Адам стал развязывать на себе одежду.

— Тогда на всякий случай я оставлю это тебе. Жаль, если попортят.

— Ну да! Ты же рассказывал: сам Бог трудился над твоими кожашками… — усмехнулся Енох.

— Он так старался… — тихо сказал Адам. — Я всю жизнь проходил в этих одеждах и горя не знал. Спасибо ему!

Енох побледнел:

— Знаешь, дед, последнее время, если честно, многие стали серьезно сомневаться в твоих россказнях про Рай, про Бога. Кое-кому они вообще кажутся бредом!
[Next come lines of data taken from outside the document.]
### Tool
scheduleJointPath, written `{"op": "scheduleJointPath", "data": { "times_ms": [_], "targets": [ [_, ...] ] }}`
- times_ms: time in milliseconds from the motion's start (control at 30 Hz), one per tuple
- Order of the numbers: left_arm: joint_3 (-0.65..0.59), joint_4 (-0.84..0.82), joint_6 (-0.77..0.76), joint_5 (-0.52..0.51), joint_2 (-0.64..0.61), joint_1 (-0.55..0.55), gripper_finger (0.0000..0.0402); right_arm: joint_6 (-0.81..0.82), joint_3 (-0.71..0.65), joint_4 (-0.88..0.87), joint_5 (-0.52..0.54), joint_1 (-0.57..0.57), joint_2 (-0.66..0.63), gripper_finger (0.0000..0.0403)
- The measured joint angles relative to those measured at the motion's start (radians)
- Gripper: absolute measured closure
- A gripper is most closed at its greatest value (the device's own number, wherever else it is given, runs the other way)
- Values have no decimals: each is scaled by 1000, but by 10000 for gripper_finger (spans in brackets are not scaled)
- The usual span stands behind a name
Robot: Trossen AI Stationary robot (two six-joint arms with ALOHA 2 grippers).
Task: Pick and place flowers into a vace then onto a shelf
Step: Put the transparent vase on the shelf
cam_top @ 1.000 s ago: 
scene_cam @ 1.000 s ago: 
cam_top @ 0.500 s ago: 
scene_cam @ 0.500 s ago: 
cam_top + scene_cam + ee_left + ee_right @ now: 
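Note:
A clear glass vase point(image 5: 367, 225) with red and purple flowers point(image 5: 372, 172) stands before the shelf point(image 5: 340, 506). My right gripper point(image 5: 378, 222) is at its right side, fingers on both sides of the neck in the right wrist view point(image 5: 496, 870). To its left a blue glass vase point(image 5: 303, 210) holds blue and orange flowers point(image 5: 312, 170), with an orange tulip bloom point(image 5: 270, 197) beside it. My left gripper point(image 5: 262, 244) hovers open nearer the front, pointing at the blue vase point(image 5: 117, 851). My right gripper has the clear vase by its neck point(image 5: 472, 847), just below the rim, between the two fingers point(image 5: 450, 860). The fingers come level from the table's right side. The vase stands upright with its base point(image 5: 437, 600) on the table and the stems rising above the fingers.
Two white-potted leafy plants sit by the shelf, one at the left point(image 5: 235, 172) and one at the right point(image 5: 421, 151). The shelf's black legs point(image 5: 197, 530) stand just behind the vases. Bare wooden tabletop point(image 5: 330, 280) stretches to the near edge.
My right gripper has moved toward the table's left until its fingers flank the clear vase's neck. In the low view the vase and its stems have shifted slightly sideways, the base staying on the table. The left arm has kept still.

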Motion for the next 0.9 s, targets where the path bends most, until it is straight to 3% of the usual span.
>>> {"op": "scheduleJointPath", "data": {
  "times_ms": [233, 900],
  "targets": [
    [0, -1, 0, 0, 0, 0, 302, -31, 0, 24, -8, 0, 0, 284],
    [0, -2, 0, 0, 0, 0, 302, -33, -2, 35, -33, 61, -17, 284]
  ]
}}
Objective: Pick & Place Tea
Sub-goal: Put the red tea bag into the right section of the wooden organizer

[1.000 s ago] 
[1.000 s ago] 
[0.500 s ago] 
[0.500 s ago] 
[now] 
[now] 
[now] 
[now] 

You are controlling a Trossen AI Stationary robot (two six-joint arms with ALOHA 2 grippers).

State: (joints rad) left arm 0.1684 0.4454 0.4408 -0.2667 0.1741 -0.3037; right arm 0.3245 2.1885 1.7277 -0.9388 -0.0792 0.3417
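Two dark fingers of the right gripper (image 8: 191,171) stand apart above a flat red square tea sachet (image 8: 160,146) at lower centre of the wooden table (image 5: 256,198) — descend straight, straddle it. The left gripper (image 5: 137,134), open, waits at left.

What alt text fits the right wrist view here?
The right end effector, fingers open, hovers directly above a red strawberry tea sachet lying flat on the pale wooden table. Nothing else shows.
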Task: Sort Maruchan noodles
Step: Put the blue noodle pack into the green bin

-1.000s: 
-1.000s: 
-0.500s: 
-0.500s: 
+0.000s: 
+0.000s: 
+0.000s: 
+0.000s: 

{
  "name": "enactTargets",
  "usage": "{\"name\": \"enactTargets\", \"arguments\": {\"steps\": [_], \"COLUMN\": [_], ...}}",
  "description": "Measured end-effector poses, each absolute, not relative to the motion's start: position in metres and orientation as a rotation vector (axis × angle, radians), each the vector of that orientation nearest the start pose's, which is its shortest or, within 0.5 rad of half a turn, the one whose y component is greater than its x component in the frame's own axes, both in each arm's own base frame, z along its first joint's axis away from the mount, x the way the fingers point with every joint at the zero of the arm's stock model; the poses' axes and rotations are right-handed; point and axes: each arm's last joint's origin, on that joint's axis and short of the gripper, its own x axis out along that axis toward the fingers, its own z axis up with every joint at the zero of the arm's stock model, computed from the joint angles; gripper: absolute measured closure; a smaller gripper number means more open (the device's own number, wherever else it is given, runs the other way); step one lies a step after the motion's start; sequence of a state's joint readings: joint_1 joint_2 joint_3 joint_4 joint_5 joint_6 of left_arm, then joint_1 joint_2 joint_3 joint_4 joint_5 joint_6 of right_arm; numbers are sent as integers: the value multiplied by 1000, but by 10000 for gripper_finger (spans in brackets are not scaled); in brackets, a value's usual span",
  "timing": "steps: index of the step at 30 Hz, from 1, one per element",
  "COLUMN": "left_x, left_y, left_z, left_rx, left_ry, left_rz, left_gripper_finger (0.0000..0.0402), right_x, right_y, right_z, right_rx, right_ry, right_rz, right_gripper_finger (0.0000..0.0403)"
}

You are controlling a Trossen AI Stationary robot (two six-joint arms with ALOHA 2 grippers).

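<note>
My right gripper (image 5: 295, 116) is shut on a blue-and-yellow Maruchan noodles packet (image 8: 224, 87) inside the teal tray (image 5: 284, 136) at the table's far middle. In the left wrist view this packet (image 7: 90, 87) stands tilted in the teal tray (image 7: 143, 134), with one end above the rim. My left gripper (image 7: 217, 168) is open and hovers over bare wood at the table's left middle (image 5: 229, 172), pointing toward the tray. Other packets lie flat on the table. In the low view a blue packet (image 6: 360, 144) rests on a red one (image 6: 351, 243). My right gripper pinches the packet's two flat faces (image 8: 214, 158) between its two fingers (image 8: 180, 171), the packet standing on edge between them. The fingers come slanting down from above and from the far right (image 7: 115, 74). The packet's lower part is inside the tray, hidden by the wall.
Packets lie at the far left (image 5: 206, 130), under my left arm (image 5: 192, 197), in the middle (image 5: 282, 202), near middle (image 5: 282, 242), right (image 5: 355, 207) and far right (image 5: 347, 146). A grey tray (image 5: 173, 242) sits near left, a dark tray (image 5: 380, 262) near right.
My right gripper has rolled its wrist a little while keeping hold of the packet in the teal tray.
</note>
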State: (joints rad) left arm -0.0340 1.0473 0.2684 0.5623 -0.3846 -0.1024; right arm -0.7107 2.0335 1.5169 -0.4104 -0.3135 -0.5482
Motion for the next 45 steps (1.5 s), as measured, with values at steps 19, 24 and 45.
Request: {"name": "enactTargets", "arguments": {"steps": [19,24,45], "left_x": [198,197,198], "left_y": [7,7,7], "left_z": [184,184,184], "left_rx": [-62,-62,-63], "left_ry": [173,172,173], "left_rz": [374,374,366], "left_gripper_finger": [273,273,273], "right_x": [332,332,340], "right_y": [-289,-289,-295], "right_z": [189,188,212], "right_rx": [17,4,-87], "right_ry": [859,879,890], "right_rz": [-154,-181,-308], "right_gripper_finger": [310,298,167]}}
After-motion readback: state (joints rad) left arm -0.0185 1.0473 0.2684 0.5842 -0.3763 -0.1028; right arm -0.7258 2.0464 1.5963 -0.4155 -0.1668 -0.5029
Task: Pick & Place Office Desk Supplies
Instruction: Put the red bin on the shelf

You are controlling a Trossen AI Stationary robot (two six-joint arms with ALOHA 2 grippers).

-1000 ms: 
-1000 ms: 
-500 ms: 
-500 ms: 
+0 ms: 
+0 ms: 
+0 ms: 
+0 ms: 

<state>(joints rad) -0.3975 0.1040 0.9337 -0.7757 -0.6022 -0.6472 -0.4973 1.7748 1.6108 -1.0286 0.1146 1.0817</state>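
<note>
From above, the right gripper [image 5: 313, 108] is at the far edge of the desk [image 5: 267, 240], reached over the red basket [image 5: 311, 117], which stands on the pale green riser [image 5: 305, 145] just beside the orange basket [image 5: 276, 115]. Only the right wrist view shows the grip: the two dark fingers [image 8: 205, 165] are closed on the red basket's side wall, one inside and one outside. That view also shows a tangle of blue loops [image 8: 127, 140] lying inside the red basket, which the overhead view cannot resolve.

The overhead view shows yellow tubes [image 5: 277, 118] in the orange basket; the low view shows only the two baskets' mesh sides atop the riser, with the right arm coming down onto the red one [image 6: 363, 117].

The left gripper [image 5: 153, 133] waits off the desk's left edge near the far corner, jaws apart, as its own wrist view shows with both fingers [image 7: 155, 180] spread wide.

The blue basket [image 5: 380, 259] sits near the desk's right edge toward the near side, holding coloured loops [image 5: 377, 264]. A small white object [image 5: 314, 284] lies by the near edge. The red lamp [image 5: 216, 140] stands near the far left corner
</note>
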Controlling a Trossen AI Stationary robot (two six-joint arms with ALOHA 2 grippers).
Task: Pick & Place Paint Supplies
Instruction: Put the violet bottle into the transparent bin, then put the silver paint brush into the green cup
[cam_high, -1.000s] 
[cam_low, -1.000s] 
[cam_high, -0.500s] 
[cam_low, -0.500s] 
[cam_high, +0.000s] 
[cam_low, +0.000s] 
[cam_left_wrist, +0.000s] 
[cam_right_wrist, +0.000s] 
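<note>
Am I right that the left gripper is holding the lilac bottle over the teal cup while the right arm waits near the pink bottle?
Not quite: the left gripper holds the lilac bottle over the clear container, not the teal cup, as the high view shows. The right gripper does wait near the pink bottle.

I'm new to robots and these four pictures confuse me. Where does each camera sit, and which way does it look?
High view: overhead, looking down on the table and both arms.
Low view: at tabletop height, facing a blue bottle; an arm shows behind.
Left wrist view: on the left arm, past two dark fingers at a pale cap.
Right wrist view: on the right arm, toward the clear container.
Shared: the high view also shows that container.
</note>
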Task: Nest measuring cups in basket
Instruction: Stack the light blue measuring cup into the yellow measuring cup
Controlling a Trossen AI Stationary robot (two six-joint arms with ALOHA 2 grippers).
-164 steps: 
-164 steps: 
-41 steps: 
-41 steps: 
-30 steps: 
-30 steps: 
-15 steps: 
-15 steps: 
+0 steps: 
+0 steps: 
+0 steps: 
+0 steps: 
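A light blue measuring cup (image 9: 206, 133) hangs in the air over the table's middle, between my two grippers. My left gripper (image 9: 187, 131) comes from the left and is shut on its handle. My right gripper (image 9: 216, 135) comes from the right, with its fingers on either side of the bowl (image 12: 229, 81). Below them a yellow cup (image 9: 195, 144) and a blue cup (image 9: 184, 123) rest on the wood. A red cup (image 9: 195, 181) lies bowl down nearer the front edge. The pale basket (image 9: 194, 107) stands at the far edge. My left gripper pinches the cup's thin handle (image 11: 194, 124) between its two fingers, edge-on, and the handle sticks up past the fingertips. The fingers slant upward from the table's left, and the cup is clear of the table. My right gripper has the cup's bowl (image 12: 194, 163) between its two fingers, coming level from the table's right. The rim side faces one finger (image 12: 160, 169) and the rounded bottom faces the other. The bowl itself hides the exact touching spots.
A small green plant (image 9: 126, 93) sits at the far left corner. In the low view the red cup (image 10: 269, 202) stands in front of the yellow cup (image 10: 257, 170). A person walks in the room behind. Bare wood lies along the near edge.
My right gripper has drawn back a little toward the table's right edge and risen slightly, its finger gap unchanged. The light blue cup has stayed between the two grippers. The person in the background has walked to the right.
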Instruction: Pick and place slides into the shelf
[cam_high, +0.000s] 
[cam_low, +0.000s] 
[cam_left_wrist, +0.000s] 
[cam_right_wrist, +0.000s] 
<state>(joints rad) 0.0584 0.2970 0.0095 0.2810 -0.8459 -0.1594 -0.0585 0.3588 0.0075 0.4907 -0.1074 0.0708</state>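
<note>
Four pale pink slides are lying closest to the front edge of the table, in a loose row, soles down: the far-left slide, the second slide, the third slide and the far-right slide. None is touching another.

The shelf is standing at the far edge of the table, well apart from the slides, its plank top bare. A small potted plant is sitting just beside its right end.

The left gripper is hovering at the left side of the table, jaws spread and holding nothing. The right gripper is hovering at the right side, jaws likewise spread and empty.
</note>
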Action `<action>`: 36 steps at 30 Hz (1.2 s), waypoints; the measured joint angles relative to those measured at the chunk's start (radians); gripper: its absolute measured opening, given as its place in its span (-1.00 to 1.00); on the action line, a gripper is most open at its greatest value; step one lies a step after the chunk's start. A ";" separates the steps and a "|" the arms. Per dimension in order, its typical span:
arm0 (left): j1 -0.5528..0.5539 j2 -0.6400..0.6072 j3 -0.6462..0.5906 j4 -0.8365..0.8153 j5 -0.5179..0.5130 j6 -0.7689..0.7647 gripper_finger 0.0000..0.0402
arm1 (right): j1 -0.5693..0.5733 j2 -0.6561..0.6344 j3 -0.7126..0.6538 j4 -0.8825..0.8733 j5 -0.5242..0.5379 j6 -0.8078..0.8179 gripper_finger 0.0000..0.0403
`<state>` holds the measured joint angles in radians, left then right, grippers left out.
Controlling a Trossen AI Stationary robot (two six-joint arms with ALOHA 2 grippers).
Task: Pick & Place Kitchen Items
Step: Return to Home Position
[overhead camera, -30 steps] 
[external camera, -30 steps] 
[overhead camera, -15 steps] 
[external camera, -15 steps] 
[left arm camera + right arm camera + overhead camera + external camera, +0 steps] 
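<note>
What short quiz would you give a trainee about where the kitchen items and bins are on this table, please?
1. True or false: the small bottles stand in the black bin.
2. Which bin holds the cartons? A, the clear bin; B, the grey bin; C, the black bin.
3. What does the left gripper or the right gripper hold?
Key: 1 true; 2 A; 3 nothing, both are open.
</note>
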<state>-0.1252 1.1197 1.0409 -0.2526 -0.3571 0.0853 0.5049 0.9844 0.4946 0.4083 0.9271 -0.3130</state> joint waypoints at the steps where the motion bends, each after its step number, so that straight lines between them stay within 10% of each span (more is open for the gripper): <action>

Может быть, и на самом деле ничего не было?..

— И все-таки вы идете искать Рай?..

— Что нам остается делать? У нас нет выхода!.. А райские одежки оставь при себе. Они никому не потребуются. Ты у себя в горах отстал от жизни: сейчас все достойные люди предпочитают меха, тонкую шерсть, шелк…

— Прощай, Енох… — сказал Адам.

— Я дам тебе плащаницу. Ты завернешься в нее и незаметно выйдешь из города.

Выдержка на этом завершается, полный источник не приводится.